* _RECORDED INFORMATION_:
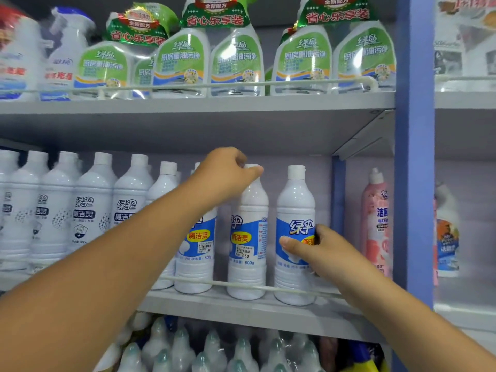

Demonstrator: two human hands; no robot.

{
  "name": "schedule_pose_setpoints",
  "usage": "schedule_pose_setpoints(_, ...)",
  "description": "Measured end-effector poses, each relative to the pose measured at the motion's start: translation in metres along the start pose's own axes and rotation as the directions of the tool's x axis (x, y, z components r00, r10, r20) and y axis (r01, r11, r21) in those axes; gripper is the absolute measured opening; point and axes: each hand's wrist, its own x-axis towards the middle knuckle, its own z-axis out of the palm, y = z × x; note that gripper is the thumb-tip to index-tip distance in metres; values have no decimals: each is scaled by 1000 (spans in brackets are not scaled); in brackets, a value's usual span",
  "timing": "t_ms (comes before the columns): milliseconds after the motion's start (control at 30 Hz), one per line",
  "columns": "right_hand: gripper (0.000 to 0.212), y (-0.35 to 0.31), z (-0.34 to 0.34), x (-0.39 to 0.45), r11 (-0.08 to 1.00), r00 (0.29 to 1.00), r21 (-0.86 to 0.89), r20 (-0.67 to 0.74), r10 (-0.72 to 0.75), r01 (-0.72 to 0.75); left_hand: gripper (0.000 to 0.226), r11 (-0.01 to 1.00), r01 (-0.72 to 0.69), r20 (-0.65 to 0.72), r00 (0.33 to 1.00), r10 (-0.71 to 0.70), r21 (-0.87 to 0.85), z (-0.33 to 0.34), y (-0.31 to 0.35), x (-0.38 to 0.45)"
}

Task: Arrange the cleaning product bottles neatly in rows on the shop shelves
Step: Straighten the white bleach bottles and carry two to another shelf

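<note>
White plastic bottles: three with blue labels stand upright at the right end of the middle shelf (241, 310), behind a thin rail (241, 284), long axes vertical.
Left hand: the left hand (225, 174) curls its fingers round the cap and neck of the middle bottle (248, 237), gripping it from above.
Right hand: the right hand (319, 251) wraps the label band of the end bottle (295, 200), thumb across the front, fingers gone behind it.
Key relation: each bottle sits directly under or ahead of its own hand; the two bottles stand near one another with a gap between, and the middle one's label faces somewhat toward the left hand's side while the end one's faces forward.
Nearer hand: for the third bottle (197, 251), just beyond the left forearm, the left hand is nearer, though the arm hides much of it.
Likely step: by my judgement, turning the middle bottle to face front and closing the gaps in the row.
Surface: grey metal shelf, flat, with the rail as a front stop.
Room: free shelf lies on the far side of the right hand, up to the blue upright (414, 157); a pink bottle (375, 224) stands there further back. Plain white bottles (88, 210) crowd the shelf beyond the left arm.
Above: green-labelled spray packs (182, 63) fill the upper shelf; headroom over the caps looks modest.
Below: more bottles (214, 350), blurred.
</note>
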Motion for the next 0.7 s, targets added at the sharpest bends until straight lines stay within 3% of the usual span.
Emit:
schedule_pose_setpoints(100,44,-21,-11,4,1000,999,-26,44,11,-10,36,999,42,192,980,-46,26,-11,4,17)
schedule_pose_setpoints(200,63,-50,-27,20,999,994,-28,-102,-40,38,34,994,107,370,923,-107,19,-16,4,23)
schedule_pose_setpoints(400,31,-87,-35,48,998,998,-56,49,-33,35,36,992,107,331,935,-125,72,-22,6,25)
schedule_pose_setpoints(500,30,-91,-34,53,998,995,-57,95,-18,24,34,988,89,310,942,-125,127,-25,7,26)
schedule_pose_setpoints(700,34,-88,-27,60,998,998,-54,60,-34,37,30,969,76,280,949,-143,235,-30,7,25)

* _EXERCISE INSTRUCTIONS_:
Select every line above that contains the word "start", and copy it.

* _WRITTEN SOLUTION_:
  "description": "Measured end-effector poses, each relative to the pose measured at the motion's start: translation in metres along the start pose's own axes and rotation as the directions of the tool's x axis (x, y, z components r00, r10, r20) and y axis (r01, r11, r21) in those axes; gripper is the absolute measured opening; point and axes: each hand's wrist, its own x-axis towards the middle knuckle, its own z-axis out of the palm, y = z × x; note that gripper is the thumb-tip to index-tip distance in metres; values have no decimals: each is scaled by 1000 (spans in brackets are not scaled); in brackets, a value's usual span",
  "timing": "t_ms (comes before the columns): milliseconds after the motion's start (control at 30 Hz), one per line",

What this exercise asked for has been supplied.